Ulan Bator e JuJu live al Teatro Coppola di Catania il 23 aprile 2026. Apertura dei Juju. Recensione e foto del concerto.

Indice
Ulan Bator live a Catania
Farsi attraversare orizzontalmente dal flusso musicale degli Ulan Bator nel 2026 significa riportare mente e corpo in uno stato non più intorpidito dal “comfort sound”, o dal modello levigato che la realtà vuole importi, per riscoprire l’errore, la ripetitività, l’equilibrio precario e la scomodità di scavare ancora nelle dissonanze.
La serata inizia, prima del concerto, con un (mio) ricordo portato ad Amaury Cambuzat: una foto scattata nell’aprile del 2000 durante la loro prima venuta a Catania nella storica location del Taxi Driver, luogo di attraversamento dell’intera scena indie e noise rock mondiale degli anni ’90/2000. Lo scatto è invecchiato bene, ma è innegabile e dura con cui Amaury (gentilmente), sul retro della foto, mi scrive una dedica: “Il tempo non si ferma mai“.

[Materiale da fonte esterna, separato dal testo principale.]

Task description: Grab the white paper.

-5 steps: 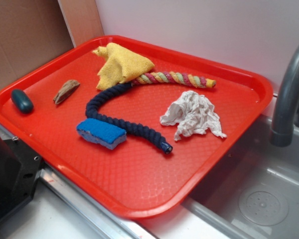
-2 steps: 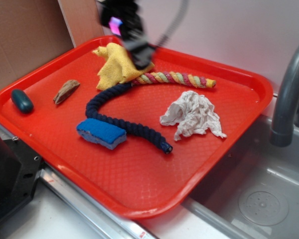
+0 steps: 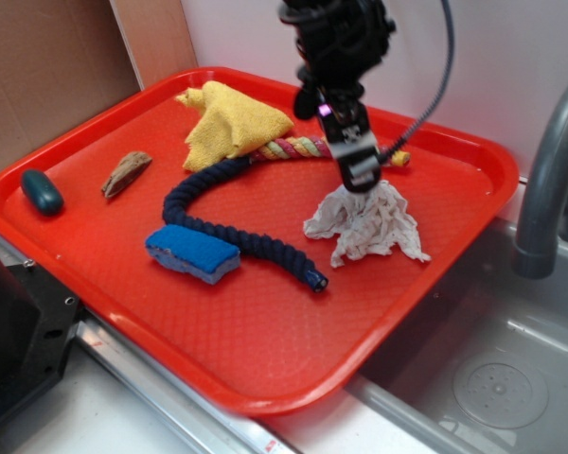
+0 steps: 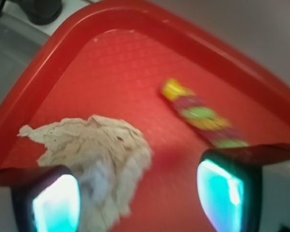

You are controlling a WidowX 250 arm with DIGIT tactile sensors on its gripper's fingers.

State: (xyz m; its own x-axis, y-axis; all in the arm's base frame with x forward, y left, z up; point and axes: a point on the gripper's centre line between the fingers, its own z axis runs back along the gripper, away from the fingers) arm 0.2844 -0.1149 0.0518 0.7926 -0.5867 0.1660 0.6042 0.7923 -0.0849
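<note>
The white paper (image 3: 369, 225) is a crumpled off-white wad lying on the right part of the red tray (image 3: 265, 350). My gripper (image 3: 362, 180) hangs just above the wad's far edge, coming down from the back. In the wrist view the white paper (image 4: 96, 154) lies below, reaching in beside the left finger (image 4: 53, 203), while red tray floor shows before the right finger (image 4: 222, 191). The gripper (image 4: 137, 198) is open, its jaws wide apart with nothing gripped between them.
A striped rope (image 3: 293, 147) runs behind the paper, a yellow cloth (image 3: 229, 121) beside it. A dark blue rope (image 3: 227, 222), blue sponge (image 3: 193, 253), brown piece (image 3: 126, 173) and dark green pebble (image 3: 42, 191) lie to the left. A grey faucet (image 3: 549, 180) and sink (image 3: 492, 378) stand to the right.
The arm came into view from the top, then swept from over the yellow cloth rightward and down to just above the white paper. Nothing on the tray has shifted.
</note>
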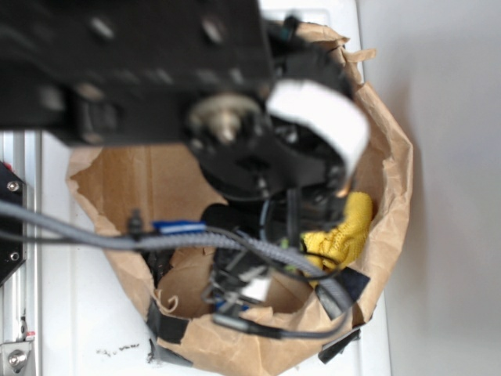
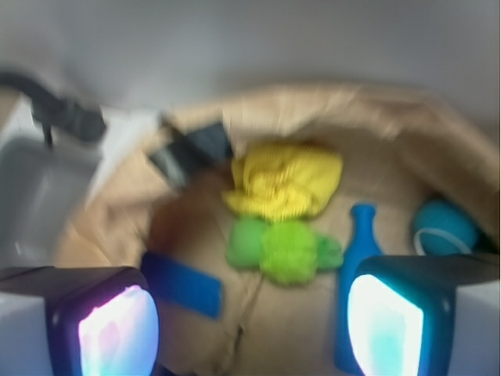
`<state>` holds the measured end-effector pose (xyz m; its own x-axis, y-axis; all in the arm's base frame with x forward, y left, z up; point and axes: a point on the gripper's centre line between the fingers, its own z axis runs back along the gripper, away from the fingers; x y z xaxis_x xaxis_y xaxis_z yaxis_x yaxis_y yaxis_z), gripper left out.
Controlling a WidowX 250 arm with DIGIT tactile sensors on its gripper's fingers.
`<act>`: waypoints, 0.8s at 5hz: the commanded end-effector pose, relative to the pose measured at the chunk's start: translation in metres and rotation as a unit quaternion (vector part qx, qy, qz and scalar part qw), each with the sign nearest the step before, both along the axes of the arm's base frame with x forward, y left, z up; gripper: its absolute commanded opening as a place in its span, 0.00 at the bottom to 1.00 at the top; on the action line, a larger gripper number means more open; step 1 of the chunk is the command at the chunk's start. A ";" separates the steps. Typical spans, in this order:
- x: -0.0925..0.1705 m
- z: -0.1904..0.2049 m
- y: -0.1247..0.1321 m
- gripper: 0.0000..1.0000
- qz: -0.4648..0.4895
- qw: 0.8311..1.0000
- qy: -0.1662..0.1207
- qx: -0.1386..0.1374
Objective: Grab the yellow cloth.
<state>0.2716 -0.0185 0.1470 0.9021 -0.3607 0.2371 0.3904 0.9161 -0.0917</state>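
The gripper hangs with its pads wide apart and empty above a torn paper bag. The yellow cloth lies bunched near the bag's far wall, touching the green plush toy, with a blue bottle just beside.

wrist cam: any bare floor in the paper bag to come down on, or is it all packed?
Bare brown floor lies between the blue flat block and the green plush toy, running toward the gripper, which hangs open. Another patch sits right of the yellow cloth, above the blue bottle. Crowded in the middle: cloth and plush touch, with the bottle close beside the plush.
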 end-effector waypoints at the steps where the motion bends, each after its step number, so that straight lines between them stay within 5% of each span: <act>1: 0.012 -0.007 0.018 1.00 -0.026 0.999 -0.030 0.024; 4: 0.044 -0.050 -0.013 1.00 -0.021 0.997 -0.045 0.063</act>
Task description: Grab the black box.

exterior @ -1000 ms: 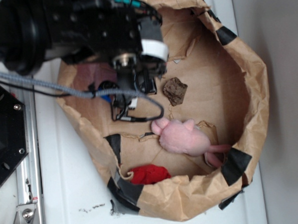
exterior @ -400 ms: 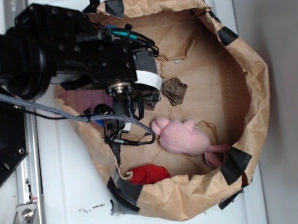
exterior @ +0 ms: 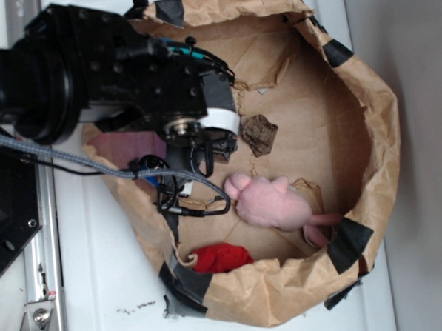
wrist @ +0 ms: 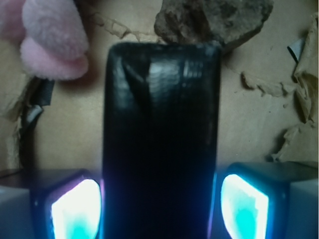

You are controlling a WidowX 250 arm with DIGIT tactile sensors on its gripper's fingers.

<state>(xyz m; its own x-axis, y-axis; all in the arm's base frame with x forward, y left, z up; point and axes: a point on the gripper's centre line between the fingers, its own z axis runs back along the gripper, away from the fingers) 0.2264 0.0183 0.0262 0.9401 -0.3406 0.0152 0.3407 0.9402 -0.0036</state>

Detto ciò, questa sera, nella venue del Teatro Coppola – luogo suggestivo, anomalo e rimasto unico ponte creativo per certa musica e arte indipendente a Catania – la scelta di un concerto così lontano nel tempo, ma così vicino in uno spazio fatto ancora da persone e dinamiche umane che si intrecciano, si scambiano confronti e idee, finisce per sensibilizzare e alterare l’aria, rendendo questo live dilatato e ipnotico.
I Juju aprono il concerto
Sul palco del Coppola, ad aprire il concerto, ci sono i JuJu, progetto del polistrumentista palermitano Gioele Valenti (anche nei Lay Llamas e Herself). L’urgenza con cui si assiste al live dei JuJu mette in moto tante sensazioni: se all’inizio è quella linea rock ad abbagliarti, man mano i brani – che a volte sfumano l’uno dentro l’altro – iniziano a creare ritmi tribali, caldi e arcaici, infilzati dai feedback e dai riverberi di Gioele Valenti e supportati da visual oniriche e psichedeliche. È un mix vincente, grazie anche alla band che lo accompagna (Vincenzo Schillaci, basso e Andrea Chentrens, batteria) e che sprigiona una solida base, esplorando trame mediterranee e solari coperte da nuvole cupe, come in alcuni bellissimi brani tratti dall’ultimo lavoro ‘Apocalypse Is God’s Spoiler‘.
Il momento degli Ulan Bator
Lo spazio dedicato agli Ulan Bator è quello di un live essenziale, scarno di effetti ma carico di elettronica kraut, che si mischia molto bene con le note del loro ultimo lavoro ‘Dark Times‘. Sul palco, Amaury Cambuzat è la figura centrale di un disegno che fa di lui una leggenda del mitico periodo post-rock; accompagnato da Mario Di Battista al basso e Alessandro Vagnoni alla batteria, il concerto parte in punta di piedi, quasi intimo. I brani suonano cristallini, ma presto una ventata quasi industriale inizia a sporcare i ritmi e l’atmosfera si tinge di acri sapori non generati da algoritmi.
Il flusso degli Ulan Bator è sangue e suoni che bruciano. Lasciarsi trasportare ancora una volta, come in un rito iniziatico, da un brano simbolo di un’epoca come Ego:Echo significa viaggiare nel tempo, immaginando un futuro che nasce e si sviluppa grazie a un errore.
Nel pubblico è stato bello vedere anche dei giovani, presenti per la curiosità che il nome degli Ulan Bator porta con sé: capitani di un periodo dove la musica è stata pensiero onesto, brutale ma necessario.